Publishers play a key role in developing profession-specific language skills

By: | Published: March 7, 2016 12:02 AM

The Union Budget FY17 had important announcements for improving the quality of education and skill development in the country. Sivaramakrishnan V, Managing Director, Oxford University Press India, shares with the Financial Express his views on the Budget. Excerpts:

The Union Budget FY17 had important announcements for improving the quality of education and skill development in the country. Sivaramakrishnan V, Managing Director, Oxford University Press India, shares with the Financial Express his views on the Budget. Excerpts:

In Budget FY17, there is a major allocation towards the development of multi-skill development centres. How do publishers stand to benefit from Skill India?

India has a large youth population and there is a need to make this young workforce employable. Skill India is a step in the right direction and organisations such as the NSDC provide impetus to skill development by catalysing the creation and scaling of quality vocational institutions. Good quality content, pedagogy, practical learning and training are key to skill development. Given the significant role of services in our economy, one of the critical levers of skill development is language proficiency, especially English, which is often a prerequisite for jobs across levels. We believe that quality and learner-centric content from publishers can immensely benefit young learners of English language. Further, there is also a need for profession-specific language skills, and education publishers can again play an important role there. In 2015, OUP India released a book ‘Practical English for Nurses’, which is good example of publishers responding to specific-to-profession requirements. OUP’s Adult English language learning material is available in bilingual mediums to ensure we benefit a wide range of learners, an example of that is the bilingual English Grammar series published by us in 10 Indian languages. So, in our view, content creators/publishers can certainly enable the creation of a ‘skilled and employable’ workforce.

Do publishers share some synergy with the Pradhan Mantri Kaushal Vikas Yojana (PMKVY)?

PMKVY is a promising scheme for the youth that delivers training through affiliated training partners. We are sure publishers with relevant expertise can facilitate creation of quality learning material directly or in partnership with training partners. Again, as mentioned earlier, quality content and pedagogy coupled with the right practical learning and training will result in proper skilling.

What role do publishers such as OUP have to play in the National Digital Literacy Mission?

The advent of technology has been a major disruption in education that has brought about a lot of positives. The number of mobile internet users in India is projected to double and cross the 300-million mark by 2017 from 159 million users at present (as per the Internet and Mobile Association of India report). Publishers in India have quickly adapted to this changing landscape. As per the India Book Market report 2015 by Nielson, nearly 70% of publishers in India have digitised their content to produce e-books and other forms of digitised content. We believe that internet penetration and device proliferation will enable publishers to grow their reach. It will also enable publishers to provide more cost-effective mobile, tablet and web-based solutions to learners in distant geographies.

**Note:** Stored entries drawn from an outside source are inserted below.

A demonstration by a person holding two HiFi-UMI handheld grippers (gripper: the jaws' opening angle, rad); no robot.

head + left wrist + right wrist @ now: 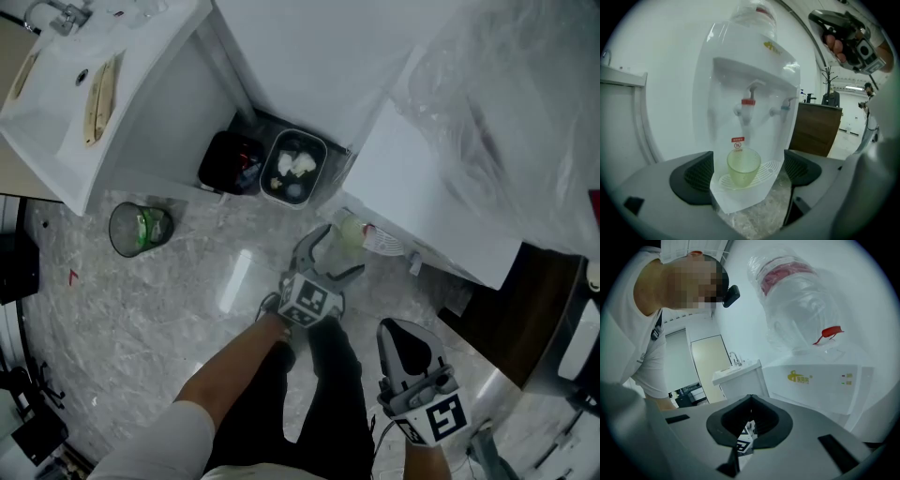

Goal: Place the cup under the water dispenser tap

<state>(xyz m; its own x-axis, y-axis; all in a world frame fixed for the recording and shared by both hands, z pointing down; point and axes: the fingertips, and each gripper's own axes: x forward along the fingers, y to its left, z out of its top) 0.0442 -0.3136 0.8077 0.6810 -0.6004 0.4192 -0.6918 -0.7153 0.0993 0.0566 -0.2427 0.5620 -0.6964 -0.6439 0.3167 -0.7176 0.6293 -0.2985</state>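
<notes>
In the head view the left gripper reaches from the middle of the floor towards the foot of the white water dispenser. Its jaws are spread wide, and the pale green cup stands just off their tips, on the dispenser's drip tray at its lower front edge. The right gripper hangs nearer the person and well apart from the cup, with its jaws together. A sink unit fills the top left corner, and two bins and a mesh wastebasket stand on the floor beside it. The left gripper view looks straight at the dispenser's front. The cup is upright on the ribbed drip tray, in line below the red tap, with the blue tap off to its side. Both pads stand clear of the cup wall, one on each side, so nothing is gripped. In the right gripper view the jaws meet at their tips and hold nothing, and they point up past the dispenser's top to the water bottle. The cup looks placed. It lies dead ahead of the left gripper, the nearer one, with its long axis vertical, so the safe retreat is probably straight back along the jaws without brushing it.
</notes>
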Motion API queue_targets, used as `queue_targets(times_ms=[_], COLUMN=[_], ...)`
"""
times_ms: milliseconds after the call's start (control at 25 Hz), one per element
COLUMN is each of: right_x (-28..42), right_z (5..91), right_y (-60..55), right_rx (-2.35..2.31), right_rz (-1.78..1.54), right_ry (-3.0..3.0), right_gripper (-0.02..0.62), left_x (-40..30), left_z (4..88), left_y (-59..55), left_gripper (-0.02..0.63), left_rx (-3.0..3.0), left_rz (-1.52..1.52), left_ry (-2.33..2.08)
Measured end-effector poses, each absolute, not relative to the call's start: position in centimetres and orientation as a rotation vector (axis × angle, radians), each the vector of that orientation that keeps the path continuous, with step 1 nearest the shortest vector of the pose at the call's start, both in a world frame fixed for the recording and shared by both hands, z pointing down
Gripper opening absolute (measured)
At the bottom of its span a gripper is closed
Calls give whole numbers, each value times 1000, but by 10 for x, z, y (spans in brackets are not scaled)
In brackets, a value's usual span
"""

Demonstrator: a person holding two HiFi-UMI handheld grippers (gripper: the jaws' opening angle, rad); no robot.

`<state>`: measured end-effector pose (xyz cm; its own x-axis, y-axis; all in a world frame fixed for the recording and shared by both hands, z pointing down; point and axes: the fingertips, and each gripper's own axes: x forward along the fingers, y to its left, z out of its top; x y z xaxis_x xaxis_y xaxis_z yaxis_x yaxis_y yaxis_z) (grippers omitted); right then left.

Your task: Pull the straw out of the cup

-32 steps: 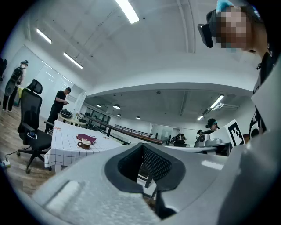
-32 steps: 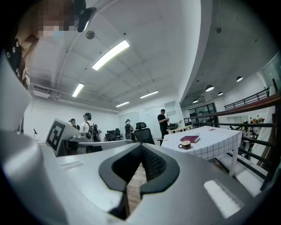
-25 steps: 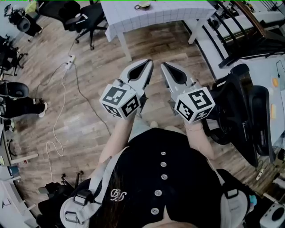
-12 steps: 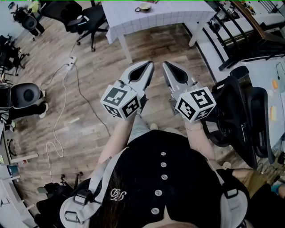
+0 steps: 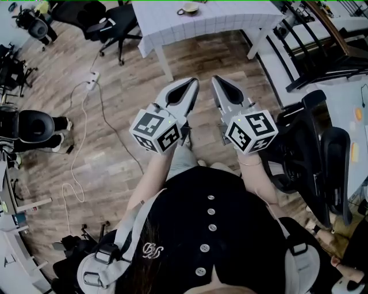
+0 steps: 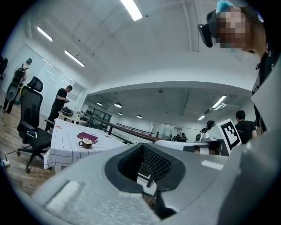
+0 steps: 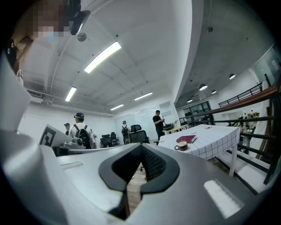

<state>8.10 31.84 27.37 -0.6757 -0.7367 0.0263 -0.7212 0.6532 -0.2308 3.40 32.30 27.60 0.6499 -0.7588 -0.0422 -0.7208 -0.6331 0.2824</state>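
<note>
Grey moulded plastic on left gripper (image 5: 194, 82) and right gripper (image 5: 215, 80), jaws pressed together around a teardrop hollow lined with ribbed black pads, gripping nothing. Black-and-white square markers on both cubes. Pale embroidered mark on the black buttoned top, unreadable. Brown cup (image 5: 187, 8) beside a dark red book (image 7: 186, 139), in from the near edge of the grid-checked table (image 5: 230, 23); straw too small to make out. Between: wood-plank floor (image 5: 121, 115), trailing white cable (image 5: 77, 149), black office chairs (image 5: 112, 26).

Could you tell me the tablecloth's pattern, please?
Tablecloth: white, thin dark grid; best in right gripper view.
</note>
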Motion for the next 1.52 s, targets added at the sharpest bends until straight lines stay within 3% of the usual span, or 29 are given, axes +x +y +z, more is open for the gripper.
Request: queue_targets(times_ms=[840, 1520], right_x=[12, -7], right_z=[268, 294], right_y=[105, 40], right_rx=[-1373, -1447], right_rz=[-316, -462], right_ry=[2729, 2663], right_gripper=[0, 0], left_x=[-29, -55], left_z=[266, 302], left_y=[93, 30], left_gripper=[-3, -3], left_rx=[2720, 2656], left_rz=[-200, -169], left_ry=[-1033, -950])
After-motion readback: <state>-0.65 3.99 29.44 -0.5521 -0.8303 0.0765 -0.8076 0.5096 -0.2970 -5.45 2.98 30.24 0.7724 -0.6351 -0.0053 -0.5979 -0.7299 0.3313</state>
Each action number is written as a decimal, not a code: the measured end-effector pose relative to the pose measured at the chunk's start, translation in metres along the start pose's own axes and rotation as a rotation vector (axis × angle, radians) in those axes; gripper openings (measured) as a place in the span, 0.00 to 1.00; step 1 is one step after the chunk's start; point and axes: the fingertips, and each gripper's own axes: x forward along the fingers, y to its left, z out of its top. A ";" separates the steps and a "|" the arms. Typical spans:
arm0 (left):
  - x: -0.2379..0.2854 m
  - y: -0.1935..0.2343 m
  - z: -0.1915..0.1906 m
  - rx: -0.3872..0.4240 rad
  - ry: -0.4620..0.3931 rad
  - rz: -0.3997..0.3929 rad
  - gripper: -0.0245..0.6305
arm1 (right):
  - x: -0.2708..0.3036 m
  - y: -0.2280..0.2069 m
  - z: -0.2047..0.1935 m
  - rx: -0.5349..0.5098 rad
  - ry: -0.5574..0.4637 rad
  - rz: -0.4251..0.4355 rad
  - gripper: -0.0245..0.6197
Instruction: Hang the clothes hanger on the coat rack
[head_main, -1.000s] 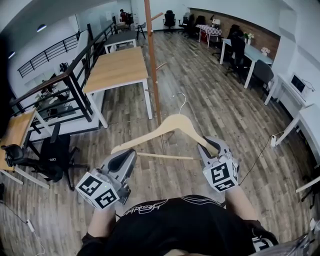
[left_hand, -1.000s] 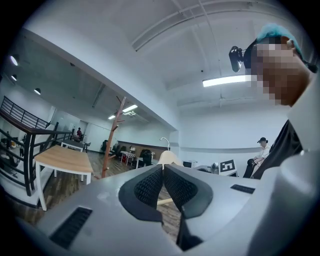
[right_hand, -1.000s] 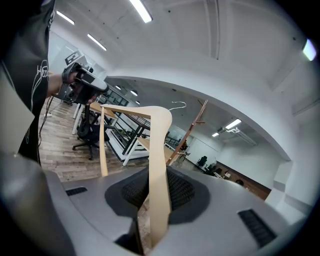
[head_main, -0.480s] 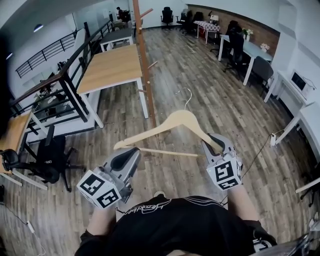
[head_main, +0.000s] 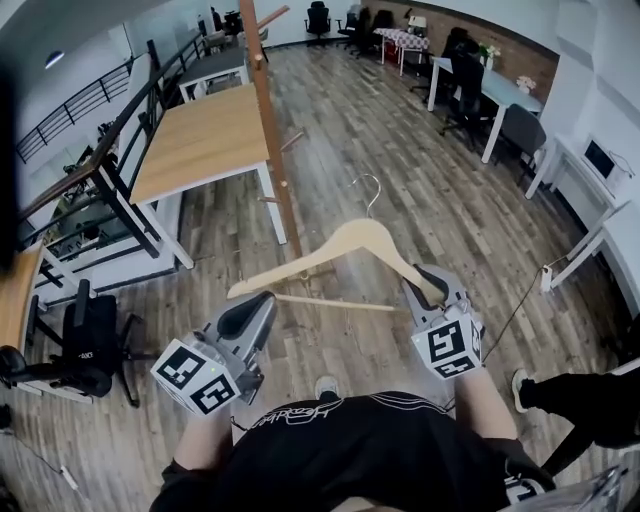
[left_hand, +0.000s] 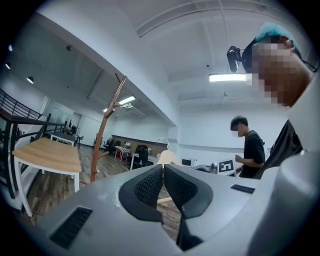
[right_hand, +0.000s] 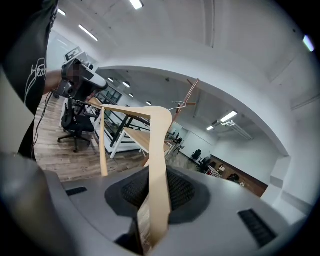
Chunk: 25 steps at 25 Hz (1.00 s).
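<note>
A pale wooden clothes hanger with a metal hook hangs level in front of me. My right gripper is shut on its right arm; in the right gripper view the wood runs up between the pads. My left gripper sits just below the hanger's left tip with its jaws shut together and nothing between them. The coat rack, a brown wooden pole with short pegs, stands ahead and left of the hanger, apart from it. It also shows in both gripper views.
A wooden table stands left of the rack, beside a black railing. An office chair is at the lower left. Desks and chairs line the right. A person's leg is at right; a person stands behind.
Both grippers and the hanger have moved forward towards the coat rack, which now looks closer and further left. A person's leg has come into view at the right.
</note>
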 end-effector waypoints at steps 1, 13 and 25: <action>0.011 0.012 0.002 -0.002 0.003 -0.002 0.06 | 0.015 -0.006 0.000 0.000 0.002 0.001 0.22; 0.083 0.159 0.033 -0.022 -0.018 0.053 0.06 | 0.178 -0.066 0.038 -0.015 -0.025 0.006 0.22; 0.147 0.215 0.044 -0.004 -0.030 0.168 0.06 | 0.274 -0.122 0.040 -0.046 -0.119 0.064 0.22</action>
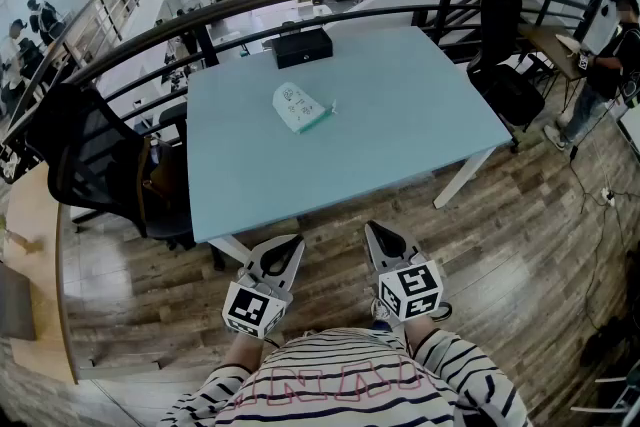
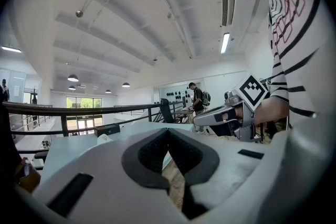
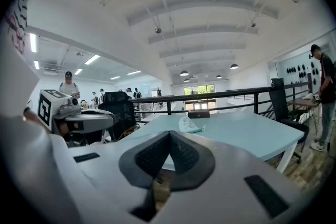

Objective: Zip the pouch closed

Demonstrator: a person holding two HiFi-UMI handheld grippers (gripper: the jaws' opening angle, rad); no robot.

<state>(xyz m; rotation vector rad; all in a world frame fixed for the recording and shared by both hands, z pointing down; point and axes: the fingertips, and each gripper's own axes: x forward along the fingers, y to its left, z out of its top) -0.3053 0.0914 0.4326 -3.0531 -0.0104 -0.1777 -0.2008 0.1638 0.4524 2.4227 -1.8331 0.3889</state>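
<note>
A small white pouch (image 1: pixel 298 106) with a green zip edge lies flat near the middle of the pale blue table (image 1: pixel 400 135); it also shows far off in the right gripper view as the pouch (image 3: pixel 189 125). Both grippers are held close to my body, off the table's near edge and well short of the pouch. My left gripper (image 1: pixel 291 243) is shut with nothing in it, its jaws meeting at the tip (image 2: pixel 168 131). My right gripper (image 1: pixel 376 230) is shut and empty too, jaws together (image 3: pixel 169 135).
A black box (image 1: pixel 303 46) sits at the table's far edge by a dark railing (image 1: pixel 300 0). A black office chair (image 1: pixel 95 165) stands left of the table, another chair (image 1: pixel 505 65) at the right. A person (image 1: pixel 605 65) stands far right. Wooden floor lies below me.
</note>
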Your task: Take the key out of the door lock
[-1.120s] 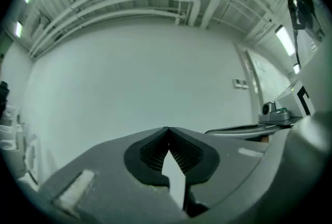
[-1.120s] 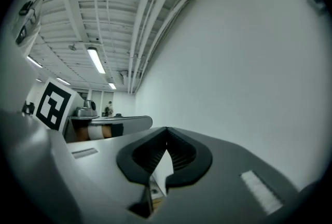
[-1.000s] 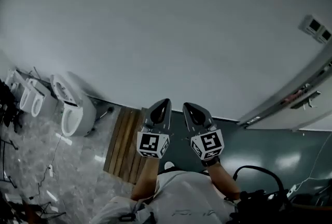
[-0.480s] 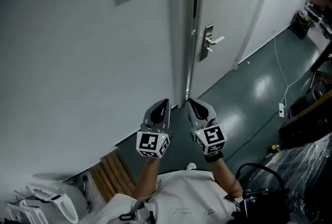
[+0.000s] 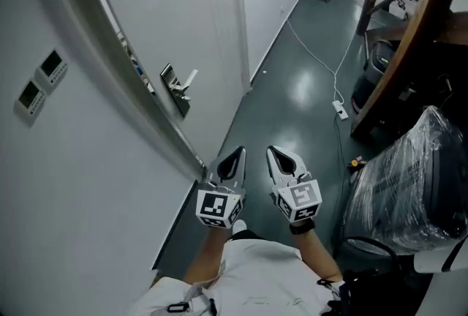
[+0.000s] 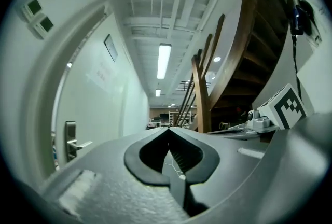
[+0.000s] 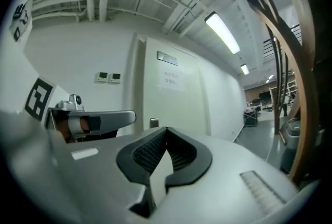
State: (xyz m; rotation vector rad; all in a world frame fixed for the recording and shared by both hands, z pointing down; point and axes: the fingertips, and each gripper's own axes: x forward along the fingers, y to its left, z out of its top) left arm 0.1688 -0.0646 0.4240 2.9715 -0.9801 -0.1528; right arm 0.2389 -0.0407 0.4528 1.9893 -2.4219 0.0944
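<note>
Right now both claws are being held side by side with nothing in them: the left gripper (image 5: 235, 155) is showing its jaws pressed together on empty air, and the right gripper (image 5: 276, 155) is doing the same. Outward from them, the door lock (image 5: 174, 90) is sitting well apart, ahead and off to the left on the white door (image 5: 205, 22), its lever handle (image 5: 188, 79) jutting into the corridor, so the left gripper is lying nearer. Any key there is showing too small to make out.
</note>
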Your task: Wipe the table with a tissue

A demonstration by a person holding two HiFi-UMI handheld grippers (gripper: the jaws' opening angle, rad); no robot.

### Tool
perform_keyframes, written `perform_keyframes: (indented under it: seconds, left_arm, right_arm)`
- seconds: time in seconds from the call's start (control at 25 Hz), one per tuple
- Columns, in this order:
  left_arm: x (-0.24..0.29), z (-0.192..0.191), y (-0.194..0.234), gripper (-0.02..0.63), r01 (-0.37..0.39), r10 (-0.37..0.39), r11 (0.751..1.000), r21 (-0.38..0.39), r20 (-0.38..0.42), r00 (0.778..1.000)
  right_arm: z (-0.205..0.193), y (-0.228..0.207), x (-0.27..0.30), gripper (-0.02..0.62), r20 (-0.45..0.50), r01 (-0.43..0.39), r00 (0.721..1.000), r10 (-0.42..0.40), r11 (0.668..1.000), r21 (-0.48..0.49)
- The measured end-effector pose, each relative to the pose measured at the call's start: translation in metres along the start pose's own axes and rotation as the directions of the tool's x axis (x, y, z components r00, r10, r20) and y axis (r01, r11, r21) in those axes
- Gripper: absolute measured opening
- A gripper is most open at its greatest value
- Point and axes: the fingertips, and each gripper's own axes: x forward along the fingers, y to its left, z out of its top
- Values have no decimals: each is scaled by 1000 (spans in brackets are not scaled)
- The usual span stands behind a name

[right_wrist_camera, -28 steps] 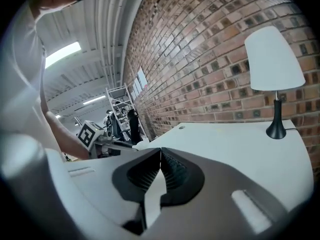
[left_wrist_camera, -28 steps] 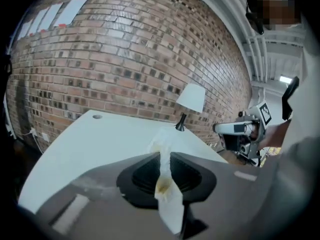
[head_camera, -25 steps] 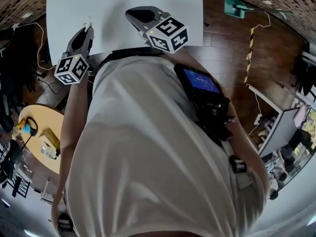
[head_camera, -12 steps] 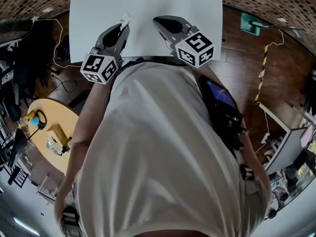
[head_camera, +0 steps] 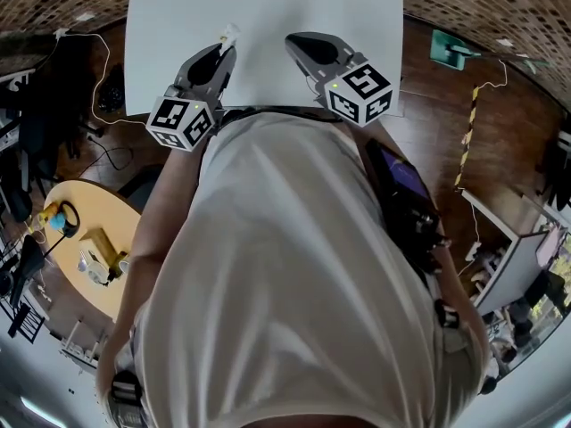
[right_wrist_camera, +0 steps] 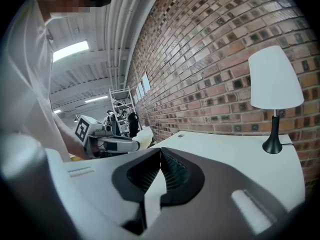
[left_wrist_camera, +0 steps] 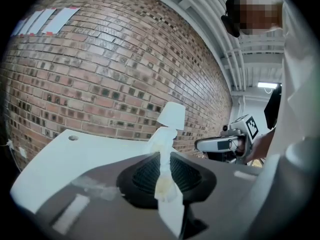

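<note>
A white tissue [left_wrist_camera: 165,149] stands crumpled between the pads of my left gripper [left_wrist_camera: 164,156], which is shut on it. In the head view the left gripper [head_camera: 223,47] hovers over the near edge of the white table [head_camera: 268,7], with the tissue [head_camera: 228,34] poking out of its tip. My right gripper [head_camera: 299,41] is beside it on the right, also over the near edge. In the right gripper view, the right gripper [right_wrist_camera: 160,151] has its jaws meeting at the tip with nothing between them, and the left gripper [right_wrist_camera: 120,144] shows to its left.
A white lamp [right_wrist_camera: 276,79] on a black stem stands at the table's far end by the brick wall [right_wrist_camera: 215,59]. A round wooden side table [head_camera: 85,239] with small items is at the left on the floor. Cables [head_camera: 98,78] lie beside the table's left edge.
The left gripper with the tissue has risen a little and moved further in over the table's near edge. The right gripper has stayed about where it was.
</note>
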Motion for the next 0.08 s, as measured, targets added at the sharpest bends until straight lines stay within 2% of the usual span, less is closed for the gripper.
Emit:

The Budget also announced setting up digital depositories for school, college certificates for easy storage and retrieval. What is your opinion on this initiative?

The merits of digitisation are uncontested, so this seems like a good initiative and should benefit students and institutions alike.

Do you think the Budget should have included measures towards building efficacy in the education system and making it more learner-centric?

The measurement of learning outcomes has become as important as the delivery of education, so announcement of some initiative to this effect would have been welcome. The government should put in place checks and balances to ensure that the delivery of education is leading to effective student learning and outcomes. Any such measure will compel stakeholders to ensure that the learner is at the ‘heart’ of their efforts. The more progressive organisations have already realised the importance of measuring the impact of learning, but a regulatory initiative stands to impact and benefit the entire education ecosystem.

Does OUP India offer specific solutions that can assist in teacher training initiatives?

OUP facilitates over 1,000 teacher training workshops every year, delivered through experienced trainers, and has covered over half a million teachers so far. We produce teacher training resources, both print and digital, alongside our content. This is perhaps the most critical support element in our school education publishing agenda. We have consistently received great feedback on our teacher training programme that has grown strongly over the years.

Has OUP lately been part of any major government initiative?

We have not been directly involved in any government initiative (in India) and are very open to the idea. Any future involvement will be function of our expertise and the positive impact we think we will be able to make.